[Start of Attachment]
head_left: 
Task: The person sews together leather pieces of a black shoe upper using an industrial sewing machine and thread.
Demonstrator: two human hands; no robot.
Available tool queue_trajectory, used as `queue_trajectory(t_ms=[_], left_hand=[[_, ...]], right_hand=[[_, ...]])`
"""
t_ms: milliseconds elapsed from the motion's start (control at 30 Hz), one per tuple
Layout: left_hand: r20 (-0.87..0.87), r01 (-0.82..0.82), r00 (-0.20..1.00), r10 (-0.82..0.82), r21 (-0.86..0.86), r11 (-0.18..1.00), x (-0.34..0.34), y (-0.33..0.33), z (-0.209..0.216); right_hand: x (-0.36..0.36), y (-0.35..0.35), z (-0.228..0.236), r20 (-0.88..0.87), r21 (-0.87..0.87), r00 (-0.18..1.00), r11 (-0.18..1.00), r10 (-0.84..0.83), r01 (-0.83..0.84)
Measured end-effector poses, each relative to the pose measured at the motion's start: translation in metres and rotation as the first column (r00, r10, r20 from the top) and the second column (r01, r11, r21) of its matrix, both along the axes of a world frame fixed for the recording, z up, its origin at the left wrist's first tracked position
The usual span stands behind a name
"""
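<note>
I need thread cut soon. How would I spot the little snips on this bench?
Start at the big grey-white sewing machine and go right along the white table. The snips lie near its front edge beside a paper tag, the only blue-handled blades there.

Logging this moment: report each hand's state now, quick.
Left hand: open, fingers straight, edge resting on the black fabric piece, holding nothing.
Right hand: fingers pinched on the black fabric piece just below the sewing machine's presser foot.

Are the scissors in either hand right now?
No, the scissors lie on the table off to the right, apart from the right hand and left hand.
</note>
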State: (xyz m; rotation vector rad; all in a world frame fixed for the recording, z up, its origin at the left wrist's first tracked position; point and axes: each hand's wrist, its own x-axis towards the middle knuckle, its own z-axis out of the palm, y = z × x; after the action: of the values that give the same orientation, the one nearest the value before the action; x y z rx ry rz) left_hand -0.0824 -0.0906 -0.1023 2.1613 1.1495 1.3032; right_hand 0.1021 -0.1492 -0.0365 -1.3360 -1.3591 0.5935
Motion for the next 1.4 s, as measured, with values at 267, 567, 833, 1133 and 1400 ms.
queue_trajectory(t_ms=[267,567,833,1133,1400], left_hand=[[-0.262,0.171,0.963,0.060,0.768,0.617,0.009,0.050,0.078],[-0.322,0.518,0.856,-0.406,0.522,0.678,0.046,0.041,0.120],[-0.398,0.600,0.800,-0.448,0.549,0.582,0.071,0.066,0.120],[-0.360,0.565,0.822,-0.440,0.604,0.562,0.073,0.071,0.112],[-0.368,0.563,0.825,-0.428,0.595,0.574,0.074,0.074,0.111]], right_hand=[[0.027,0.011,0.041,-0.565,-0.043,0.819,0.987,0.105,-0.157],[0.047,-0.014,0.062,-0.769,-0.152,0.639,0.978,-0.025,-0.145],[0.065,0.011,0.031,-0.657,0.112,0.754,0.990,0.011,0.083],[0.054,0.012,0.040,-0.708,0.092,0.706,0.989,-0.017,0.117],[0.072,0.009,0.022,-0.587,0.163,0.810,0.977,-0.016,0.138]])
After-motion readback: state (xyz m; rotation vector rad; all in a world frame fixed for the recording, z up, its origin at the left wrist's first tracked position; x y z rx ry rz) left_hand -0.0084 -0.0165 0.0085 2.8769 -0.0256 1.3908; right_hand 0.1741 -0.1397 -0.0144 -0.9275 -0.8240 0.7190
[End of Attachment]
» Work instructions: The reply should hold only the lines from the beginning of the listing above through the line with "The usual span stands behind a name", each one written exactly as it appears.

» Solution for this problem:
head_left: 
Task: The person sews together leather pieces of a black shoe upper using an industrial sewing machine and thread.
Demonstrator: two human hands; no robot.
Available tool queue_trajectory, used as `queue_trajectory(t_ms=[_], left_hand=[[_, ...]], right_hand=[[_, ...]])`
"""
t_ms: milliseconds elapsed from the motion's start (control at 30 Hz), one per tuple
Layout: left_hand: r20 (-0.87..0.87), r01 (-0.82..0.82), r00 (-0.20..1.00), r10 (-0.82..0.82), r21 (-0.86..0.86), r11 (-0.18..1.00), x (-0.34..0.34), y (-0.33..0.33), z (-0.209..0.216); right_hand: x (-0.36..0.36), y (-0.35..0.35), z (-0.228..0.236), r20 (-0.88..0.87), r21 (-0.87..0.87), r00 (-0.18..1.00), r11 (-0.18..1.00), r10 (-0.84..0.83), r01 (-0.83..0.84)
Measured end-effector poses, each relative to the pose measured at the motion's start: translation in metres and rotation as the first column (r00, r10, r20 from the top) and the second column (r01, r11, r21) of its matrix, both along the axes of a world frame fixed for the recording, z up, its origin at the left wrist's first tracked position
The usual span stands behind a name

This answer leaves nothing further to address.